Write out the entries below exactly. End with the line that contains "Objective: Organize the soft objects".

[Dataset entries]

+++

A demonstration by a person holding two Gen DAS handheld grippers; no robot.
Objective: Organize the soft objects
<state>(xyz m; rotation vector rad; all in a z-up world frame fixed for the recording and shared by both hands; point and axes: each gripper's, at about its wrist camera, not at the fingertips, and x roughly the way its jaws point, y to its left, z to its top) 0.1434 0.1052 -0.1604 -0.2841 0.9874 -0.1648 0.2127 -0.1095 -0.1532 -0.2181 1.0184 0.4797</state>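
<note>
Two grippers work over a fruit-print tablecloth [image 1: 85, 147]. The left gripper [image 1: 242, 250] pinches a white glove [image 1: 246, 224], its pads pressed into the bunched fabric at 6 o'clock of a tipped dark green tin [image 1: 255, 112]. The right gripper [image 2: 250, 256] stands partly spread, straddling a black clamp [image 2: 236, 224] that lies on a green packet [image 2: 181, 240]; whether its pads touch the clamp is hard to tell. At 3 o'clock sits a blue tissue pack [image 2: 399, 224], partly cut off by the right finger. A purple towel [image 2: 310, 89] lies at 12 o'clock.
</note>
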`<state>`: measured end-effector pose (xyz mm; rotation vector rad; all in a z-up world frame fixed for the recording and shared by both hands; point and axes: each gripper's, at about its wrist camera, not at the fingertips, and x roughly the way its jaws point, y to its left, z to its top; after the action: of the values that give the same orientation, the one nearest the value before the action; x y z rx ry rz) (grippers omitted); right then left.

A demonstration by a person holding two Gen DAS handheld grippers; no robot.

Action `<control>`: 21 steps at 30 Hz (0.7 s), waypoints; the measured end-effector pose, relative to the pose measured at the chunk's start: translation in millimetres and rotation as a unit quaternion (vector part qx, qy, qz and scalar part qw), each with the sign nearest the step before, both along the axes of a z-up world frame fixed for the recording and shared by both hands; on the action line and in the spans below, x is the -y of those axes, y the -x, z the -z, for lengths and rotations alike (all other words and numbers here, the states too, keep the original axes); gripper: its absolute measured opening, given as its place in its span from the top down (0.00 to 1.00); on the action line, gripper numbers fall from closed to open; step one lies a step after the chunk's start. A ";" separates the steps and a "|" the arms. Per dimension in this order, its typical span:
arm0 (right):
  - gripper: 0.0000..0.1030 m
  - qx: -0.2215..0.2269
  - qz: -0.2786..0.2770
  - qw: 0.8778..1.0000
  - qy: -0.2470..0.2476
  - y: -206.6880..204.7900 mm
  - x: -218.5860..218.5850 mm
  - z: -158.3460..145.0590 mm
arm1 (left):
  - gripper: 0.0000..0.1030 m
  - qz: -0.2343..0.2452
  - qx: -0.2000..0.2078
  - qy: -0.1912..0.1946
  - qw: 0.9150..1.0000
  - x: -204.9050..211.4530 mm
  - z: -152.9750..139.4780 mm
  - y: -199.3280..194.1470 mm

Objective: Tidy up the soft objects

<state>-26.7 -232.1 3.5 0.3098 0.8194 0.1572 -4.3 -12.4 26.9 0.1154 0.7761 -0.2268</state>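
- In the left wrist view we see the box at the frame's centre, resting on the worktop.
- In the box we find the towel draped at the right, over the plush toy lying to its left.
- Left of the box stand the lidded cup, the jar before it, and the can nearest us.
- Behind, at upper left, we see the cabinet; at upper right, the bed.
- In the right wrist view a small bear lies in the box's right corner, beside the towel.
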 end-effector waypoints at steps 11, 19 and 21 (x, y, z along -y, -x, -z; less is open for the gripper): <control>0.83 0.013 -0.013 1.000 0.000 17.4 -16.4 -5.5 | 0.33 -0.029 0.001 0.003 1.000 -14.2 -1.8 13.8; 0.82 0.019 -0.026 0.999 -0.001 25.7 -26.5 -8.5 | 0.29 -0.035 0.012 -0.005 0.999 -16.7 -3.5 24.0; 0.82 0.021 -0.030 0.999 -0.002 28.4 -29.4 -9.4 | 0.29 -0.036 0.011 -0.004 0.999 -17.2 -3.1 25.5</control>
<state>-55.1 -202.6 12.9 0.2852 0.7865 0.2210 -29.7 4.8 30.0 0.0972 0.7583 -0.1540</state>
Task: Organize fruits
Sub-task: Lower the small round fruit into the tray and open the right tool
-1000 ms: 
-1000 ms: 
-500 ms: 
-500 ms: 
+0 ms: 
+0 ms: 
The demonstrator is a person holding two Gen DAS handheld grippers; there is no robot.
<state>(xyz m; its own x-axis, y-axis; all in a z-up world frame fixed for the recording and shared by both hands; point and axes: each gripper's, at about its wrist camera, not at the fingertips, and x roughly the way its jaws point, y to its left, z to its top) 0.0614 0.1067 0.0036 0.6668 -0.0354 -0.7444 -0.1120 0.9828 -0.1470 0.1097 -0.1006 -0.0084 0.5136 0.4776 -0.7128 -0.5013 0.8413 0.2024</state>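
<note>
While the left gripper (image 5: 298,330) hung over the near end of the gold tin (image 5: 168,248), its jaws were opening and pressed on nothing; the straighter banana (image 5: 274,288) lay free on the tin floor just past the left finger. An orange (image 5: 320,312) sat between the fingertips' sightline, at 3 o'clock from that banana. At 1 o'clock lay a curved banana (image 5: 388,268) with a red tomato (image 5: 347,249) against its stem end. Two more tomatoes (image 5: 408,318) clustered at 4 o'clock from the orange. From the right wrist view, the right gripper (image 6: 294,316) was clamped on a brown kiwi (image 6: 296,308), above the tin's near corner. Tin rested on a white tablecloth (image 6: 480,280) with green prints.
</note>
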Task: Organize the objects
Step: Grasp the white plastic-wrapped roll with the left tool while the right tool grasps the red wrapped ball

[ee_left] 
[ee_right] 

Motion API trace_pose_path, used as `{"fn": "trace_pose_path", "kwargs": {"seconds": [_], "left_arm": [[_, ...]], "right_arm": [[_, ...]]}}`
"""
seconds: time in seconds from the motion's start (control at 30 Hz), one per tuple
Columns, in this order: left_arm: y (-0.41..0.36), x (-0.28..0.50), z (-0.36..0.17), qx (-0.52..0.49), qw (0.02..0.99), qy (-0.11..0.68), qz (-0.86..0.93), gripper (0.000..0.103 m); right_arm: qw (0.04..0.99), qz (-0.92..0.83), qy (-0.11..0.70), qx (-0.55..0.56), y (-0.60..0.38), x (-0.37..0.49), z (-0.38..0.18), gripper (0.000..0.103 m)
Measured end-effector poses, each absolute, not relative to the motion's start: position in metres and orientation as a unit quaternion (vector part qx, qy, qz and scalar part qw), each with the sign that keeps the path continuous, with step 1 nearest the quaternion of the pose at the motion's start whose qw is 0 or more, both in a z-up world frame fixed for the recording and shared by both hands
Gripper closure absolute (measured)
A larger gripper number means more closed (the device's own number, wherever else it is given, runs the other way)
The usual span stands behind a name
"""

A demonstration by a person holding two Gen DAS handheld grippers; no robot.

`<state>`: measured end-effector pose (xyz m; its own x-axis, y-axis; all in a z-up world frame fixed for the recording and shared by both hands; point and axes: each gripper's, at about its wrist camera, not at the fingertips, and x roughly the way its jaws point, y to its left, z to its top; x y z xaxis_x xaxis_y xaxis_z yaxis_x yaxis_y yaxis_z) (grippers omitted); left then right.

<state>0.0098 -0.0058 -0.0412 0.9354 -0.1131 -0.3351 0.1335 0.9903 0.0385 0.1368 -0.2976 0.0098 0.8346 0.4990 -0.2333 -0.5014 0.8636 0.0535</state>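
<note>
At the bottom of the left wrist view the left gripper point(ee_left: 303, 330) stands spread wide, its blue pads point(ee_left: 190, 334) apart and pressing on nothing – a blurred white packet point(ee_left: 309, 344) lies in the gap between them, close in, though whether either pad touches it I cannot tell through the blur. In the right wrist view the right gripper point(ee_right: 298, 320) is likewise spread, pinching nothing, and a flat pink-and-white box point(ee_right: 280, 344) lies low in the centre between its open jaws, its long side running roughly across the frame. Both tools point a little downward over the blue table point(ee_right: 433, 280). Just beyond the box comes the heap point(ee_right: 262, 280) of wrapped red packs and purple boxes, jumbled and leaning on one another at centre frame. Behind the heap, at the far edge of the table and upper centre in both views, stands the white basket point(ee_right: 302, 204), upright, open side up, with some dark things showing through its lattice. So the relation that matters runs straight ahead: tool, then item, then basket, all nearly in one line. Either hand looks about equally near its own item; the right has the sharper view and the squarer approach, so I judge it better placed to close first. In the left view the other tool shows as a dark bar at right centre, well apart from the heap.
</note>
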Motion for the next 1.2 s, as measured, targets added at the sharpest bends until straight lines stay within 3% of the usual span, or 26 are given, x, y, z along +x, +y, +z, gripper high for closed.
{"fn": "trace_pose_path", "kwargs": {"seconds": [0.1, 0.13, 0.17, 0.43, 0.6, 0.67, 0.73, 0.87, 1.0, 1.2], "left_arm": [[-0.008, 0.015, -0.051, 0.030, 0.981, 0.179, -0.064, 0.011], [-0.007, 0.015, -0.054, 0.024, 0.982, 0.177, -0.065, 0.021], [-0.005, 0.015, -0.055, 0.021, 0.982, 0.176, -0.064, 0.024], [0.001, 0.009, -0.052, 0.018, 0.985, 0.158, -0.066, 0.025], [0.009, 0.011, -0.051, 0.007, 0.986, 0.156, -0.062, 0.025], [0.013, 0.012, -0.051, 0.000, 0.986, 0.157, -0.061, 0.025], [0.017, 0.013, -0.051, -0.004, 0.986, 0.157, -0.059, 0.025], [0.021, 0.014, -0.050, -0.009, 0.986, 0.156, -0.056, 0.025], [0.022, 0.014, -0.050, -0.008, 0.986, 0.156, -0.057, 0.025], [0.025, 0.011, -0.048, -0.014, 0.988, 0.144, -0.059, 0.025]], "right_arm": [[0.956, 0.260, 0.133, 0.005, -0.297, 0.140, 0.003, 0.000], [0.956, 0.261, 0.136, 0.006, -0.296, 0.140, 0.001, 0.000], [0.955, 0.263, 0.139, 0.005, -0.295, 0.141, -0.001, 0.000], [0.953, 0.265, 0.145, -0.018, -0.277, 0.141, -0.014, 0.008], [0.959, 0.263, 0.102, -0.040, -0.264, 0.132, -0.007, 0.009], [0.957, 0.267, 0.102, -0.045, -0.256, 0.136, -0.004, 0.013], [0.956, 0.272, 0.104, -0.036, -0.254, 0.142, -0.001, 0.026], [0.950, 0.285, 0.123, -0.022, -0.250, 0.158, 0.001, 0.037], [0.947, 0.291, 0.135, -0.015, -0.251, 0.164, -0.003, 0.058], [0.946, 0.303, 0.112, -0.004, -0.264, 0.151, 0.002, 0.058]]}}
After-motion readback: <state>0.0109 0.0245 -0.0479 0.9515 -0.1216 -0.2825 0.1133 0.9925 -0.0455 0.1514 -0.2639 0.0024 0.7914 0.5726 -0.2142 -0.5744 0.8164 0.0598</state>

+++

**Problem solution:**
A demonstration by a person holding two Gen DAS handheld grippers; no robot.
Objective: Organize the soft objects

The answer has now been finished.